LULU GARCIA-NAVARRO, HOST:
Migrant youngsters are being held in grim and threatening situations at detention facilities along the U.S.-Mexico border. That’s in step with lawyers who recently visited the centers and spoke with children there. One of those lawyers is Warren Binford, a Willamette University professor who defined what she saw for us.
WARREN BINFORD: Many are slumbering on concrete flooring, along with infants, infants, and preschoolers. They are not given anything but quick meals, Kool-Aid, and cookies – many are unwell. We are hearing that lots of them are not sound asleep. Almost all are very sad and traumatized. Many of them have not been given a bath for weeks. Many of them cannot comb their tooth except maybe as soon as every ten days. They have no get entry to cleaning soap. It’s relatively unsanitary, and we are very involved in the kid’s health.
GARCIA-NAVARRO: She visited Clint, Texas, and her family maintained middle at Santa Teresa in New Mexico. Her crew has been doing inspections like this for over twenty years. And I asked her how this one compared.

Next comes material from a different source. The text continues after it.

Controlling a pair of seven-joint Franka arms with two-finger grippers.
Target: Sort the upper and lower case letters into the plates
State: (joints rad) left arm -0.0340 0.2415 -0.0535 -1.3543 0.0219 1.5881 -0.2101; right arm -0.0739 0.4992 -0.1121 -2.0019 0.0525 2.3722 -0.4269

BINFORD: This became, through some distance, the worst scenario that I’ve seen not merely by way of the situations but using the sheer variety of kids being stored at this facility and being stored in only risky, unsanitary conditions. One of the children stated that there were a hundred youngsters in his cellular and that after he first arrived there, there had been three hundred youngsters inside the cellular. I drove around the outdoor compound to find out what he was related to.
It is a metallic warehouse that changed into installation lately that Border Patrol said multiplied their maximum occupancy from 104 adults to 100. We know they had over 350 children there on Monday when we arrived and that over 100 of those youngsters were young. We saw no windows within the warehouse. And the children reported that they seldom get to move outside. One infant stated that the spotlight in their day is that when they come in to clean the mobile, the kids can exit in the hallway. And it is the spotlight of their day.
GARCIA-NAVARRO: These sound worse than actual prison situations.
BINFORD: They are worse than actual jail situations. It is inhumane. It’s not anything that I ever imagined seeing in the United States of America. And this is why we have gone to the click. We in no way go to the media about our website visits. And after the second day of interviewing these kids, you realize we are known as the attorneys who are in the rate of this situation. Due to the acute conditions we noticed there, we have been permitted to speak to the media because children are dying on the border at these stations. And now we know why.
GARCIA-NAVARRO: This week’s Trump administration officers argued in a court docket that those children might not require organic hygiene products like cleaning soap and toothbrushes to be held in safe and sanitary conditions. What do you are making of that argument?
BINFORD: Well, you already know, manifestly, any person with commonplace feel is aware that this is simply absurd. The World Health Organization has indicated that by using without a doubt working towards handwashing, you could reduce little one mortality by 50%. These specific children are being kept in cells with open bathrooms. It is the same area where these children spend 24 hours an afternoon.
So essentially, those youngsters are compelled to devour, poop, sleep, and stay in these cells with other unwell youngsters. There is a lice infestation in at least such cells that multiple youngsters have mentioned to us. And they’re being given lice combs to bypass around. The complete state of affairs is absurd. And there may be nothing safe or sanitary about the situations we witnessed this week.
GARCIA-NAVARRO: The administration says that the children are in these conditions due to the disaster at the border because they are overwhelmed by the number of households and children coming into the United States. How do you reply to that?